Put in the work after your meeting
Employees need to feel heard and that their suggestions drive action. After each meeting you should:
- Write up takeaways and deliverables. Often times, there’s a tradeoff between note-taking and being truly present in meetings. In one-on-ones, lean towards the latter, but take the time to ensure you’re on the same page with the overall takeaways from the meeting. That way, you’ll get to have your cake and (with the occasional editing from your employee) eat it too.
- Take action items and complete them before the next meeting. Keep your ears open throughout each meeting for structural obstacles make your employee’s job more difficult than it needs to be. Show that you care for your employee by taking some time in the following week to address those issues for them. This will earn you greater trust and more candid talk in the future by proving to your employee that they were right to trust you with the problem that they did.

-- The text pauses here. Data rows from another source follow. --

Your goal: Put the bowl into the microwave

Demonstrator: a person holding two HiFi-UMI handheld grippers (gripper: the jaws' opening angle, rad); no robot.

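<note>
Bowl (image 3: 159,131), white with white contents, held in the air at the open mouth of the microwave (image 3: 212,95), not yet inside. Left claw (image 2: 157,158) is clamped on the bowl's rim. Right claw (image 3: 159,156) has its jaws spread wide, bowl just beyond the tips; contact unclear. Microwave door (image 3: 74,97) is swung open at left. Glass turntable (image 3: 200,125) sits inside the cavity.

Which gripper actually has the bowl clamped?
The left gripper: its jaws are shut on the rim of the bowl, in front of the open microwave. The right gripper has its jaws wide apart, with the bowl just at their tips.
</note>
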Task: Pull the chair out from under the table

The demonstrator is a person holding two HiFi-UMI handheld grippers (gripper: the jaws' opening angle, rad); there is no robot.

- Encourage your employee to actively prep for your one-on-one throughout the week, rather than just before (and do the same yourself). The best inspiration for a conversation rarely strikes just before a meeting, so have a living (or in other words, ongoing) doc that both of you can scrawl notes and reminders into throughout the week. This ensures that meaningful topics don’t get lost if they come to mind several days before.
Most of all, work on it together in a low-stress way and a casual environment. Use the time you have to treat your employee like they’re the most important person in your world (because for that hour, they are) and they’ll respond by letting you into theirs.